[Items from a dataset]

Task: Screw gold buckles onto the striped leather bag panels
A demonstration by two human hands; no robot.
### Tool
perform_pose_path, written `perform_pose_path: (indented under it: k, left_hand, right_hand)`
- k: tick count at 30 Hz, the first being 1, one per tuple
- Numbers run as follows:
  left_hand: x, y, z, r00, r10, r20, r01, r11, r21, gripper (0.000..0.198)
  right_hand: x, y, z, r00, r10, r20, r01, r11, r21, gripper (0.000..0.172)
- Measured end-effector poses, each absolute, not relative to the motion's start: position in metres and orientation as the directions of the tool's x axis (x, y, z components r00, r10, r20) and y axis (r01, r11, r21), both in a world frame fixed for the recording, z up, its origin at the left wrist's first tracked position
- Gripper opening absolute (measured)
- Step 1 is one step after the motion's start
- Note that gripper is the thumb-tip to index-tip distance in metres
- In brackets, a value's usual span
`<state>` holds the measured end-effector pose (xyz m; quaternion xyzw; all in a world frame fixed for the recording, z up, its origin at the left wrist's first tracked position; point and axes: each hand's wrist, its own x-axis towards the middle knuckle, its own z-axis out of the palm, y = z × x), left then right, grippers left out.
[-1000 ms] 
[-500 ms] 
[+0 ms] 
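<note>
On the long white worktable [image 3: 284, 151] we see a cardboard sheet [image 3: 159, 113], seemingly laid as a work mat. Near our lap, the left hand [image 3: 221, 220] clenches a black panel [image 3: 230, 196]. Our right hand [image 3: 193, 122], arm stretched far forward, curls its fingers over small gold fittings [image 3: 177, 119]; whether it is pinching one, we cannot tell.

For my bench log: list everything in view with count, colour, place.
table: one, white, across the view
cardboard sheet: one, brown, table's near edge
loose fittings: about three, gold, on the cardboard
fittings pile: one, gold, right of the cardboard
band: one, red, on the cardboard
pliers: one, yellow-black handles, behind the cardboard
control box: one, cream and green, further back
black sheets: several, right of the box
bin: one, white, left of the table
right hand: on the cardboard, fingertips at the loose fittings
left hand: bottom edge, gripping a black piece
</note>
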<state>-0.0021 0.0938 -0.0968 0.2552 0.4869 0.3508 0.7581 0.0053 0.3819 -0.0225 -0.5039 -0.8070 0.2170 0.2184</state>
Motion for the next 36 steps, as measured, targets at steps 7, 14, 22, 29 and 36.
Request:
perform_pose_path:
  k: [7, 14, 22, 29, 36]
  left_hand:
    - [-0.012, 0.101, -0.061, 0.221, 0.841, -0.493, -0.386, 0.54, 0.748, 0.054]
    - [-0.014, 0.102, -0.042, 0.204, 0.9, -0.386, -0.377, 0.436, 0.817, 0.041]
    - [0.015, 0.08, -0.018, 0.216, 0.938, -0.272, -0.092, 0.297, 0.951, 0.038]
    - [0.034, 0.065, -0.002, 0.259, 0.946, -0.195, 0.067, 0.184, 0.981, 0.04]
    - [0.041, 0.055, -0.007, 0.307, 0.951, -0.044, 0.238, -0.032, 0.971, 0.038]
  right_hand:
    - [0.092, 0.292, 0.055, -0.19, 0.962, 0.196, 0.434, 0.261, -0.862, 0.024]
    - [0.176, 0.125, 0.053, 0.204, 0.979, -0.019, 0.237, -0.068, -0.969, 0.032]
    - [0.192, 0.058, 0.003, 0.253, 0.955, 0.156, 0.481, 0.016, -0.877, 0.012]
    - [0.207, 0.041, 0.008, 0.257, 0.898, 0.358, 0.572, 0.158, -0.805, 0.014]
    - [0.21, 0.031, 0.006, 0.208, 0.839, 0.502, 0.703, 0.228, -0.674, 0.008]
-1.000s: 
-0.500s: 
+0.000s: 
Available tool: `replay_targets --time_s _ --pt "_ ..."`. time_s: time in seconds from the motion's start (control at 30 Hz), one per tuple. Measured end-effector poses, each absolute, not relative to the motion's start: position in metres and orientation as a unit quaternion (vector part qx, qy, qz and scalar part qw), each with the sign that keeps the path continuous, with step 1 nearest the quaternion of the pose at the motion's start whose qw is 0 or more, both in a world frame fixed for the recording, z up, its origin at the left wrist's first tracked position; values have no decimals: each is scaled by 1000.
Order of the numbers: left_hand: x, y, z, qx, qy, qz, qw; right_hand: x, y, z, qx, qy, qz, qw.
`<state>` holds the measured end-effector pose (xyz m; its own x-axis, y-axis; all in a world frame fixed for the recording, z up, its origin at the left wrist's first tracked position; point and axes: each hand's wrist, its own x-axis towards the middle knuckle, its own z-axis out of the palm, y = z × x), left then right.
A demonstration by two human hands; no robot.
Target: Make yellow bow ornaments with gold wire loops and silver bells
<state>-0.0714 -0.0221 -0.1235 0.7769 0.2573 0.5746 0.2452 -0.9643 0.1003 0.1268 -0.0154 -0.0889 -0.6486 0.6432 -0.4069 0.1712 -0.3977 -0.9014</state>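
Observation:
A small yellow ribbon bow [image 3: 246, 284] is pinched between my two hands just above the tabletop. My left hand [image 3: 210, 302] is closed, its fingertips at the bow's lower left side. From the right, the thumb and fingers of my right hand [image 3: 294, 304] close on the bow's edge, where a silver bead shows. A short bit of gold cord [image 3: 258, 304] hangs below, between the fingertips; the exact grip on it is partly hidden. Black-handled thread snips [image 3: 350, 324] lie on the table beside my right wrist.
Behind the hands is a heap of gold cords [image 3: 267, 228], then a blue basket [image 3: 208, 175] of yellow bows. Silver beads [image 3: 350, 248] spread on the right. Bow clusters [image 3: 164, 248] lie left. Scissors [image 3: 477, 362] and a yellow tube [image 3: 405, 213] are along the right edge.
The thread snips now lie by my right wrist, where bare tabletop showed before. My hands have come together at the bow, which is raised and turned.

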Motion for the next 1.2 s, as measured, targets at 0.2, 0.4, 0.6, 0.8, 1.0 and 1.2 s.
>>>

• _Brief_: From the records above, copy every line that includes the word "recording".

• _Answer area_:
- Measured end-effector poses, each absolute, not relative to the motion's start: position in metres and orientation as the directions of the tool's x axis (x, y, z components r00, r10, r20) and y axis (r01, r11, r21), both in a world frame fixed for the recording, z up, its origin at the left wrist's first tracked position
`<state>` holds the measured end-effector pose (xyz m; quaternion xyzw; all in a world frame fixed for the recording, z up, its origin at the left wrist's first tracked position; point and axes: each hand's wrist, its own x-axis towards the middle knuckle, its own z-axis out of the palm, y = z × x), left then right, grippers left out.
Available tool: `replay_targets --time_s _ --pt "_ ..."`. time_s: time in seconds from the motion's start (control at 30 Hz), one per tuple. Measured end-effector poses, each absolute, not relative to the motion's start: position in metres and orientation as a unit quaternion (vector part qx, qy, qz and scalar part qw), each with the sign that keeps the path continuous, with step 1 nearest the quaternion of the pose at the motion's start whose qw is 0 or more, both in a world frame fixed for the recording, z up, its origin at the left wrist's first tracked position; values have no decimals: each is scaled by 1000.
`<state>` holds the measured end-effector pose (xyz m; its own x-axis, y-axis; all in a world frame fixed for the recording, z up, its origin at the left wrist's first tracked position; point and axes: each hand's wrist, its own x-axis towards the middle knuckle, its own z-axis out of the palm, y = z × x), left then right.

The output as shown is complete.